● **Task brief**:
Gather every line from the entries below that includes "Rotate".
----------------
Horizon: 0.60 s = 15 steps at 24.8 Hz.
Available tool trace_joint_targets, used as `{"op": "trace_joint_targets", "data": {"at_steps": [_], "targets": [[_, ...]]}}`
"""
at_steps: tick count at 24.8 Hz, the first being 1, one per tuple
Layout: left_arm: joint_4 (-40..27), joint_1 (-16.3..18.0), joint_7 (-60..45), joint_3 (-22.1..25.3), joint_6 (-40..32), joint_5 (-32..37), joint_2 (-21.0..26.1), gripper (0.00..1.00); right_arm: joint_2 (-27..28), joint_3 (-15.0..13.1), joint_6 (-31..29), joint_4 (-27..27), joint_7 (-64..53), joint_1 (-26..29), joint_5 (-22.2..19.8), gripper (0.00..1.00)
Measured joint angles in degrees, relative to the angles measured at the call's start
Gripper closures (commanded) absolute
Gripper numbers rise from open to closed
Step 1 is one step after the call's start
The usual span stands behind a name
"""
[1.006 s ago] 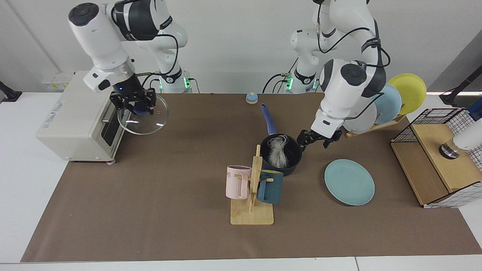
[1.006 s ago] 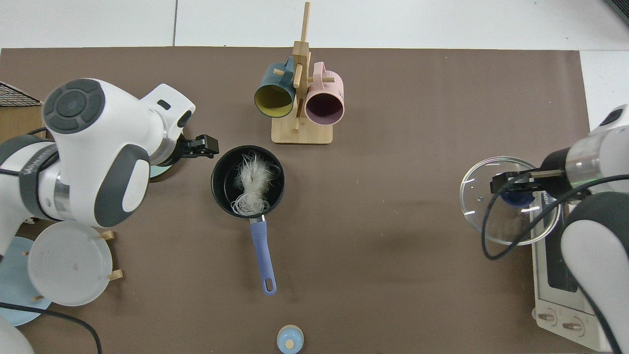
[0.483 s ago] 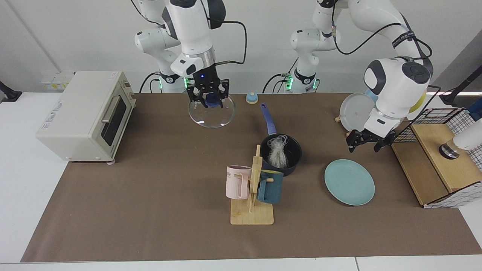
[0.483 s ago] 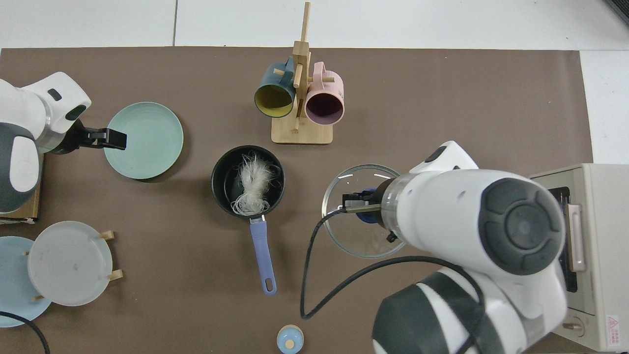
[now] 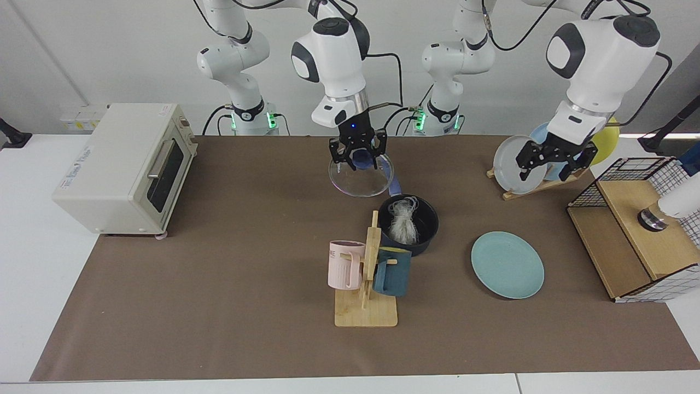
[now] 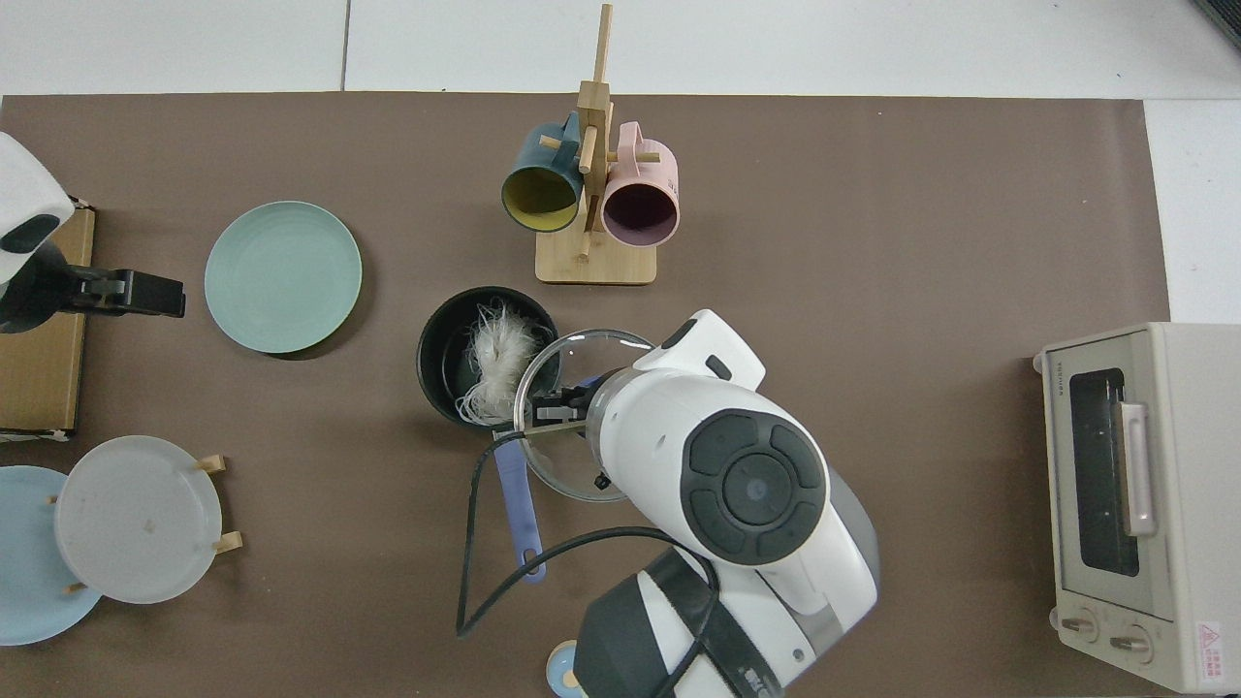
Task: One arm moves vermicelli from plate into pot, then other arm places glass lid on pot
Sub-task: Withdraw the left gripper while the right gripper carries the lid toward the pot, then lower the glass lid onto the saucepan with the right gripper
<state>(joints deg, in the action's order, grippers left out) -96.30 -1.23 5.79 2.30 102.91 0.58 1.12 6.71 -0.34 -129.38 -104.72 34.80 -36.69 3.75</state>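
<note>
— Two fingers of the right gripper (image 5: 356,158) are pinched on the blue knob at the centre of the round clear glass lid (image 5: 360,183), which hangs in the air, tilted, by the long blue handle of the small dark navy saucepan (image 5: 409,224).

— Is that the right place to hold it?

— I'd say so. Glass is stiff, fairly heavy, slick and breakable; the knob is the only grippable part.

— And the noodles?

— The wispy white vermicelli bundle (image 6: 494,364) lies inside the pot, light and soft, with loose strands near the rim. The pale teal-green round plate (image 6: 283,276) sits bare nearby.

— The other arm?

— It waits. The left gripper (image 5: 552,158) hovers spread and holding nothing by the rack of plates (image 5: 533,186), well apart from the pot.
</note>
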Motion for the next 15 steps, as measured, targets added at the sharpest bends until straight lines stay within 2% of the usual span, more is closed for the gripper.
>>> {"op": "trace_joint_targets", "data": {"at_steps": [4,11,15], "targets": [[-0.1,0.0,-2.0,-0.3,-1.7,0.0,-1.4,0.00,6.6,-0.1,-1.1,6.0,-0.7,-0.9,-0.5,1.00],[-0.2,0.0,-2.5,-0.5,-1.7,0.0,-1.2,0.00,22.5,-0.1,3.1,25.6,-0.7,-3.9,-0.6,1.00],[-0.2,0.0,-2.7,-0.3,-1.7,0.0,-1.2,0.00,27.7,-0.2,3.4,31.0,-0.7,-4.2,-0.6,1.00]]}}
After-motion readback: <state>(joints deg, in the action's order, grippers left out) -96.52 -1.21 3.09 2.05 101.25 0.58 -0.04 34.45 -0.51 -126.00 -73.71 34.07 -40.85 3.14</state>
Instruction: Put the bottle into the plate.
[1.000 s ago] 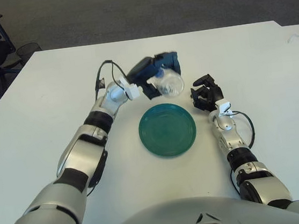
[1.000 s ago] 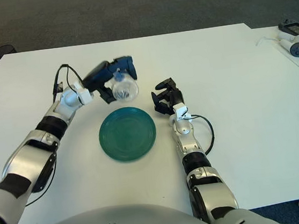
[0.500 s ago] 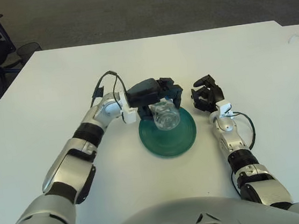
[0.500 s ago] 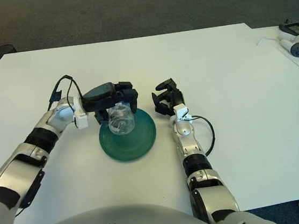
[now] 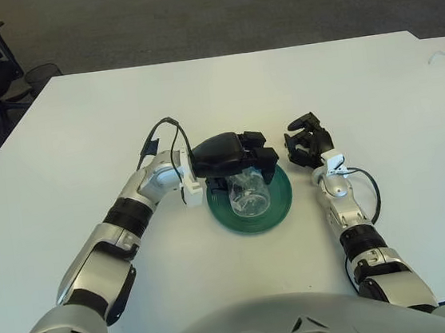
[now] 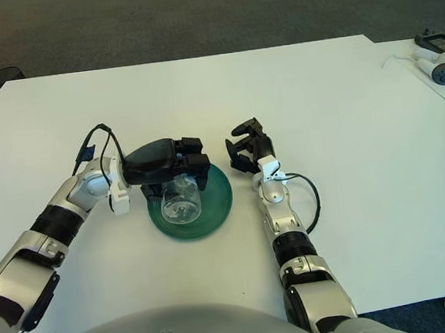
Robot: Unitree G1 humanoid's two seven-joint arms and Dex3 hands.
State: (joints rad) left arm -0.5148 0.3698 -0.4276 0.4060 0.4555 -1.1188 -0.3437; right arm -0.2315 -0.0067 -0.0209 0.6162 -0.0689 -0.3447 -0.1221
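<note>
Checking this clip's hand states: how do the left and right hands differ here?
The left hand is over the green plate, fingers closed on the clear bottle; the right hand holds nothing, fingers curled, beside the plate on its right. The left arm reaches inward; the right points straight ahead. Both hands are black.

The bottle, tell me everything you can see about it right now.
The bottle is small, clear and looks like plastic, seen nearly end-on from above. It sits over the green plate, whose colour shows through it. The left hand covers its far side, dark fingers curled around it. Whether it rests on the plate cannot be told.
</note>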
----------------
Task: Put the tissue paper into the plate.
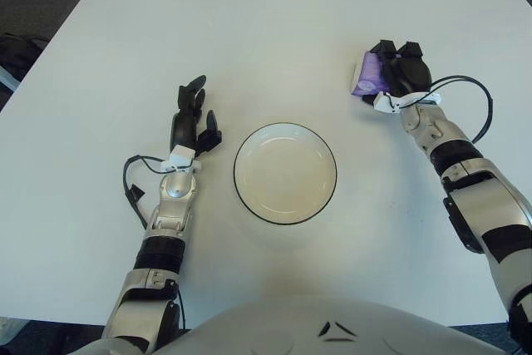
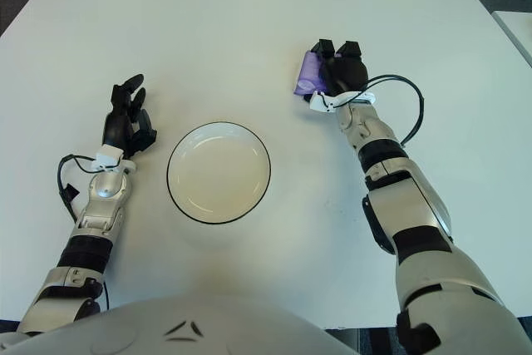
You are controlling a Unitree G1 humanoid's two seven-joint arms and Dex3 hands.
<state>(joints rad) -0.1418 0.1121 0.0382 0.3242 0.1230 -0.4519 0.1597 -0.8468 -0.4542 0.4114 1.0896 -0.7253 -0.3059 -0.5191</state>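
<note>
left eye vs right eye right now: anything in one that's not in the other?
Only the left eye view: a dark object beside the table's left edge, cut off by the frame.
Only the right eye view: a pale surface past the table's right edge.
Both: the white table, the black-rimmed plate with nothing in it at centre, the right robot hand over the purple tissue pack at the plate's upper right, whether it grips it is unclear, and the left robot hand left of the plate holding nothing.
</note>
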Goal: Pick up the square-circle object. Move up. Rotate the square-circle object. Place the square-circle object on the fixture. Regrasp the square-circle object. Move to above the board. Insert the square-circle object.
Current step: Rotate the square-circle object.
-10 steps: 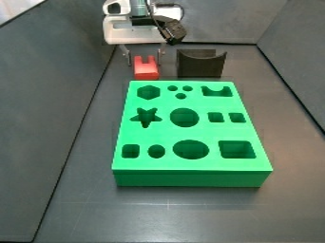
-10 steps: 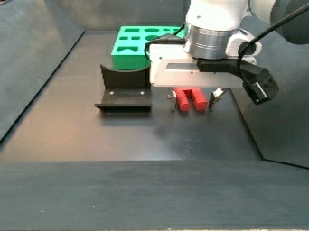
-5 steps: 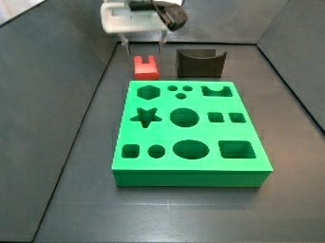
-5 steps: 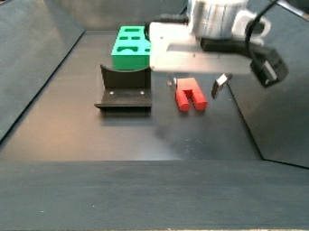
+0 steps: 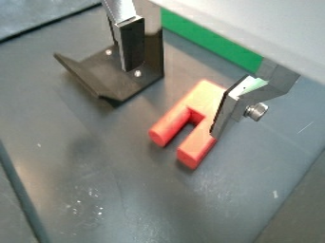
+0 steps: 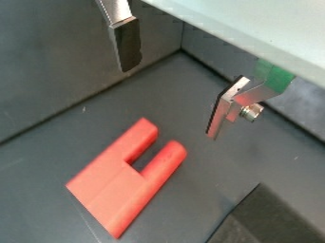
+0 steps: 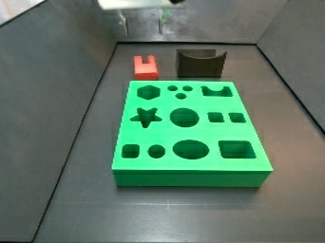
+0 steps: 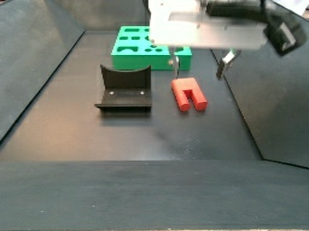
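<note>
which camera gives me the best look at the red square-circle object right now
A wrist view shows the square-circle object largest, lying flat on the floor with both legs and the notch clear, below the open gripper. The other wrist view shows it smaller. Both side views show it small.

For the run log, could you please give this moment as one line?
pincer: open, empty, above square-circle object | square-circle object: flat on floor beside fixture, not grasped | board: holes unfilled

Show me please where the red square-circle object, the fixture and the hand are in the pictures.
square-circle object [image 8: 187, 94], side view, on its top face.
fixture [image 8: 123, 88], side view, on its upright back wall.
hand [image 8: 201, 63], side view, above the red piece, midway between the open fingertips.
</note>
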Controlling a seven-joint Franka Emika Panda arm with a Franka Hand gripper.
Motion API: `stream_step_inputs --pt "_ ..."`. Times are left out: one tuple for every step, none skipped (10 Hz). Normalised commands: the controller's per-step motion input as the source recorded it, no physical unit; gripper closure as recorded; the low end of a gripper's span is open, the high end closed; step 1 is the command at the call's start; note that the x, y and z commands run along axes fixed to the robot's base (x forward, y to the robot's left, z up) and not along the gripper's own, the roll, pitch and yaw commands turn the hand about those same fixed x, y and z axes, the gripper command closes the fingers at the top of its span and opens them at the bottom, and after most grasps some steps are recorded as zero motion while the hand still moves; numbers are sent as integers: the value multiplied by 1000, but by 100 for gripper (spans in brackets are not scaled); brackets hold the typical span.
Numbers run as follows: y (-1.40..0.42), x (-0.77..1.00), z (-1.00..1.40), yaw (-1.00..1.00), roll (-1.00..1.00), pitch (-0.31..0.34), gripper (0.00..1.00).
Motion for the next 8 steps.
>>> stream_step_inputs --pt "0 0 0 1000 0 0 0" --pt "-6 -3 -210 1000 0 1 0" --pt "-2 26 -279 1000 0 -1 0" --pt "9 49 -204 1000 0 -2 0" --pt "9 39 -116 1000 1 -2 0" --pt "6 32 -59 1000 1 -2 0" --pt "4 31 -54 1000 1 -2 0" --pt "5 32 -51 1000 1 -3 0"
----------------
● **Exercise solution**:
Goal: Pick up the square-circle object. Move up. Rotate the square-circle object. Place the square-circle object on the fixture. Regrasp the square-circle object. Move to above the board. Insert the square-circle object.
Current step: Rotate the square-circle object.

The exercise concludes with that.